La lluvia, al tocar el suelo habanero, no solo lo humedece: también revela las heridas abiertas en el pavimento. Aparecen los charcos como espejos efímeros sobre las calles; baches llenos de agua, quiebres de una urbe que respira, palpita y resiste.
No hace falta un diluvio para que las calles queden anegadas. Con un sistema de desagüe poco eficiente, a veces basta un chinchín para que cientos de baches y esquinas muestren, en una superficie turbia, fragmentos de la ciudad. El paisaje urbano se desdobla en un original y su copia líquida.

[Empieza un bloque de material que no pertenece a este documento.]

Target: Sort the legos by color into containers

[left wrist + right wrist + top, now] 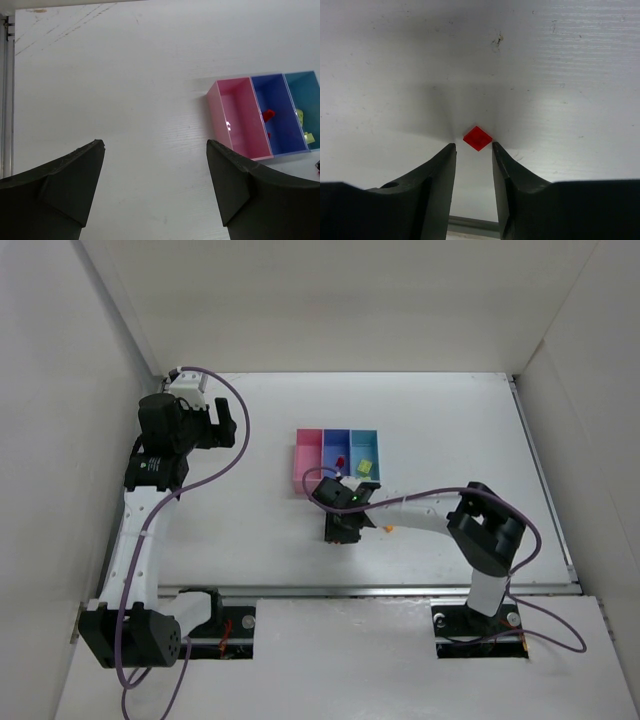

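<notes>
Three joined bins stand mid-table: pink [307, 458], medium blue [335, 443], light blue [364, 443]. A red lego [341, 461] lies in the medium blue bin and a yellow-green one [365, 467] in the light blue bin. My right gripper [474, 145] points down at the table in front of the bins, its jaws a little apart. A small red lego [477, 138] lies flat on the table just beyond its fingertips, ungripped. An orange-yellow lego [388, 530] lies right of that gripper [343, 532]. My left gripper [155, 150] is wide open and empty, far left of the bins.
The left wrist view shows the pink bin [240, 117] empty, a red lego [268, 115] in the blue bin [280, 100], and yellow-green pieces [300, 116] in the light blue bin [302, 90]. White walls enclose the table; a metal rail [370, 590] runs along its near edge.
</notes>
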You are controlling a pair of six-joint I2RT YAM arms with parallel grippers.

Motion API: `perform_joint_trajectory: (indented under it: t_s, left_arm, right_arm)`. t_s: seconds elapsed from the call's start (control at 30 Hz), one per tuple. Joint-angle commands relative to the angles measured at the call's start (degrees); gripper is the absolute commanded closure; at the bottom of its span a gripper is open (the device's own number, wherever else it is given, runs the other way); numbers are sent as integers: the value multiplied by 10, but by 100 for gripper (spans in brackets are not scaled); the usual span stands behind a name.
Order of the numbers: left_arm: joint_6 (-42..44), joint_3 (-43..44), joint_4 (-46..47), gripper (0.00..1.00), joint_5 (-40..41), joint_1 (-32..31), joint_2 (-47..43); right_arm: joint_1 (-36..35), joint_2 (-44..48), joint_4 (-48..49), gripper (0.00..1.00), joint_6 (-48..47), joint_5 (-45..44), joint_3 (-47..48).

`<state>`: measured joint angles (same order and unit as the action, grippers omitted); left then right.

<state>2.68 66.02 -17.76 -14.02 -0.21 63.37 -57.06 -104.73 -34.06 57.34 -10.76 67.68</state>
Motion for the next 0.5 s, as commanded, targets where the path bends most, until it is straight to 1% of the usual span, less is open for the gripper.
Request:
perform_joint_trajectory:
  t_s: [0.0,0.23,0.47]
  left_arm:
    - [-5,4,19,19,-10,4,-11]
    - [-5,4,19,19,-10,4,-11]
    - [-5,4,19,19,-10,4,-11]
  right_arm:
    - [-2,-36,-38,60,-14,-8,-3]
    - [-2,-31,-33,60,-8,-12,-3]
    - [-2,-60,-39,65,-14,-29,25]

Estos charcos no hablan de juego o risas infantiles, sino de una dura vida diaria, de dificultades y contrastes. Caminando entre ellos veo cómo se despliegan fachadas desgastadas de colores difuminados, como obra de una paleta impresionista.
Los transeúntes los sortean como pueden. Algunos saltan, otros los bordean; otros permanecen entre ellos, esperando a que algo pase.
Los charcos son memoria líquida de la ciudad, por el agua y por lo efímeros. Son imágenes que permanecen solo hasta que el sol las evapore. Mientras tanto, nos hacen mirar hacia abajo y enfrentar una versión invertida del entorno, un retrato distorsionado de la ciudad en una superficie quieta y opaca.
Antes de que el calor devuelva los huecos a su estado original, retrato los reflejos. Alargo su tiempo de vida en una imagen congelada. Mientras vemos estas instantáneas, la imagen fuera de aquí ya no existe.
La lluvia es pasajera, pero las heridas de la ciudad no. Visiones como estas están a la vuelta de la esquina, con el próximo aguacero. Y el que venga detrás de ese.